Which of the lines below hold "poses"? Please return each one.

## Excerpted records
━━━━━━━━━━

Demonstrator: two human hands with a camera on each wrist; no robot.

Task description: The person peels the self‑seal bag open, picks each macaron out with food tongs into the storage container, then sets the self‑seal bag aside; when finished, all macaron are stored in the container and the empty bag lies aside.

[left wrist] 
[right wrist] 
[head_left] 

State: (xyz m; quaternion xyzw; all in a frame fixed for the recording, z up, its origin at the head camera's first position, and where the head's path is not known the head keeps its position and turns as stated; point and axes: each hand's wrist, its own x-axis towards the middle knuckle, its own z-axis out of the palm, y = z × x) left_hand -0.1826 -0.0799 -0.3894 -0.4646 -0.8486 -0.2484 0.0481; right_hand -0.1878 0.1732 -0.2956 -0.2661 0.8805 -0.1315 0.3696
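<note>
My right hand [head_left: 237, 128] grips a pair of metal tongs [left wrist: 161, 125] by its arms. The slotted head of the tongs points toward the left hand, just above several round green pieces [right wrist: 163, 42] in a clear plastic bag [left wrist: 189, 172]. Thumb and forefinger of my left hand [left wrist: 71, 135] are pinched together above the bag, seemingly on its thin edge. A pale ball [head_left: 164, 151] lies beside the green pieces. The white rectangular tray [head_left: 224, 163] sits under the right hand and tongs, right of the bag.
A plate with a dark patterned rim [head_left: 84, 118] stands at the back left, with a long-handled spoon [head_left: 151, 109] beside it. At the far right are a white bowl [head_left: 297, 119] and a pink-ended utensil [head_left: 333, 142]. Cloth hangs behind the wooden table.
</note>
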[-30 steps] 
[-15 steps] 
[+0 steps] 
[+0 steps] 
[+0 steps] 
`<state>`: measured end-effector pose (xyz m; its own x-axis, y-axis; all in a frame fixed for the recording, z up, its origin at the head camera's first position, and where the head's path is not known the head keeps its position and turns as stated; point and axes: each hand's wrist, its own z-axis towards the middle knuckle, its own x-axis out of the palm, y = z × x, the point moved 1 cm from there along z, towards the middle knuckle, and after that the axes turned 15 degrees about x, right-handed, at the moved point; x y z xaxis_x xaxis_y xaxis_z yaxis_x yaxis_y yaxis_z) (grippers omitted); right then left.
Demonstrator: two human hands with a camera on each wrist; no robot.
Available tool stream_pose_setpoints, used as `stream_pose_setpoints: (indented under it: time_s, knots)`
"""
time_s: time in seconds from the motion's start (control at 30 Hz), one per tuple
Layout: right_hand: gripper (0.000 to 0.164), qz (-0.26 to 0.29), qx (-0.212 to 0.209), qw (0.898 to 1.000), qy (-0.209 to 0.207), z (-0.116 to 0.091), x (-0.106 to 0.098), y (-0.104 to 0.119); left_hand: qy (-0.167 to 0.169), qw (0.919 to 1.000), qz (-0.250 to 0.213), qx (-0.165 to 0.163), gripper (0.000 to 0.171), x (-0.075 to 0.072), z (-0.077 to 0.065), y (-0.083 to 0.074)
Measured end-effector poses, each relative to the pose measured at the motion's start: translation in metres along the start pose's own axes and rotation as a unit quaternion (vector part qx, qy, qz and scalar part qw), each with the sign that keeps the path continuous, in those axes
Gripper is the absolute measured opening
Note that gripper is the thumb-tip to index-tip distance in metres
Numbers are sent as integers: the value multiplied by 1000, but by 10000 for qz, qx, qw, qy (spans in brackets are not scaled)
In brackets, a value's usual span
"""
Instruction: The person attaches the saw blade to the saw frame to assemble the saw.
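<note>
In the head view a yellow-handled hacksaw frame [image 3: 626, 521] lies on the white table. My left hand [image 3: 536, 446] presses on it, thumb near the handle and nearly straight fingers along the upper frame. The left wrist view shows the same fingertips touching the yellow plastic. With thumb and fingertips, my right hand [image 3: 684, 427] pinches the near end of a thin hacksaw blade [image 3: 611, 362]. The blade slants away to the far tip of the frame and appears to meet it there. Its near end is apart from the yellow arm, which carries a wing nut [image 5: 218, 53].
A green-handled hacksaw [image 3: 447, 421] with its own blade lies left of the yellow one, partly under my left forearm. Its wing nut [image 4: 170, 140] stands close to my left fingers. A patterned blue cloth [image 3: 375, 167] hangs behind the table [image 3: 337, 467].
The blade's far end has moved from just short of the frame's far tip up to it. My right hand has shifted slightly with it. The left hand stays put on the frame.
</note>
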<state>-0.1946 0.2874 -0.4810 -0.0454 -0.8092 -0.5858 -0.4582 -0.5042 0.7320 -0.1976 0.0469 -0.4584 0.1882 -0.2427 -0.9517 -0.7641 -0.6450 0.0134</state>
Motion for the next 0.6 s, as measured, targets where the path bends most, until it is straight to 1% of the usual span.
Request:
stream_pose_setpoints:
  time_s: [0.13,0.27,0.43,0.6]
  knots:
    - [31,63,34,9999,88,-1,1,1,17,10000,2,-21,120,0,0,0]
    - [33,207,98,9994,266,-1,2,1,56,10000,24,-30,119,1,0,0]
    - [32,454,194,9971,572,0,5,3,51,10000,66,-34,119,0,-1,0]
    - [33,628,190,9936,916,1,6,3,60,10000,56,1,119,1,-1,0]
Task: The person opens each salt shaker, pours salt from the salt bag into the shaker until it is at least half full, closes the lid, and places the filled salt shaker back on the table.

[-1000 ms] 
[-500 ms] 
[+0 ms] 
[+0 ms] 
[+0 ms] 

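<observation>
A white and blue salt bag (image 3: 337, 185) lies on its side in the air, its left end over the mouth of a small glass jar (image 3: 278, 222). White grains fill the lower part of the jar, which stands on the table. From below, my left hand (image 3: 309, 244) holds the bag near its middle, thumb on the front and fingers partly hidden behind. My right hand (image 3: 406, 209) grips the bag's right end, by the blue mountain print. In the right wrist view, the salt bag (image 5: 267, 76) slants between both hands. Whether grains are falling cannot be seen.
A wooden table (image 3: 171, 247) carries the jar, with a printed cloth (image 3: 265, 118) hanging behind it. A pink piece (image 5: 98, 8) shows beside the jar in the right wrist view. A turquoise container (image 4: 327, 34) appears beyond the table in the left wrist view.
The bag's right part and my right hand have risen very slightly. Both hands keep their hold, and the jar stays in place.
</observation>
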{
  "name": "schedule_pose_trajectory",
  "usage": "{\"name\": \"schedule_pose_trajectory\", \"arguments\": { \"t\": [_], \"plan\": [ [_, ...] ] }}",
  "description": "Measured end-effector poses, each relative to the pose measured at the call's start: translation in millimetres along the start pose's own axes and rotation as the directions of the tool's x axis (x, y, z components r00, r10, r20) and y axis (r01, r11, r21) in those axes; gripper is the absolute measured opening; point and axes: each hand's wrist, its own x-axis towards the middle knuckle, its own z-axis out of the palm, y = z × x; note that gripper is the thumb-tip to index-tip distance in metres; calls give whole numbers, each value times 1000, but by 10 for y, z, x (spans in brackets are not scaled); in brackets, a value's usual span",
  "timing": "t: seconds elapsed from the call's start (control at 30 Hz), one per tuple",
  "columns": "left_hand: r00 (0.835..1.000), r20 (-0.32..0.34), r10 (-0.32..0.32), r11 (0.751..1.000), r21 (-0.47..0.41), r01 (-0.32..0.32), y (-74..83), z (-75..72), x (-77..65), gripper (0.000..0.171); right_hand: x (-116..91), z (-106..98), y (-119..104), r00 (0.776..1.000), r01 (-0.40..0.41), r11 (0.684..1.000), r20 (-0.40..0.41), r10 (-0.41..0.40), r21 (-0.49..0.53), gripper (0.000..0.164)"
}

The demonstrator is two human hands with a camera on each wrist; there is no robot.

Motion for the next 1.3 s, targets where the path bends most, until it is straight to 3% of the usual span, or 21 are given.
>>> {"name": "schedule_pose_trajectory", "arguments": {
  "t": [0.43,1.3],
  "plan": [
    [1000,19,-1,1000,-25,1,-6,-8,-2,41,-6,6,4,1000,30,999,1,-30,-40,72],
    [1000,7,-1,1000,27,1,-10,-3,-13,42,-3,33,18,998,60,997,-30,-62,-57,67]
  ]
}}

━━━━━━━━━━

## Output of the exercise
Measured end-effector poses, each relative to the pose measured at the motion's start: translation in metres along the start pose's own axes and rotation as a unit quaternion (vector part qx, qy, qz and scalar part qw), each with the sign that keeps the path continuous, in those axes
  "description": "Measured end-effector poses, each relative to the pose measured at the call's start: translation in millimetres along the start pose's own axes and rotation as the directions of the tool's x axis (x, y, z components r00, r10, r20) and y axis (r01, r11, r21) in those axes; gripper is the absolute measured opening; point and axes: each hand's wrist, its own x-axis towards the middle knuckle, its own z-axis out of the palm, y = z × x; note that gripper is the thumb-tip to index-tip distance in metres; calls give whole numbers, each value times 1000, but by 10 for y, z, x (spans in brackets are not scaled); in brackets, a value's usual span",

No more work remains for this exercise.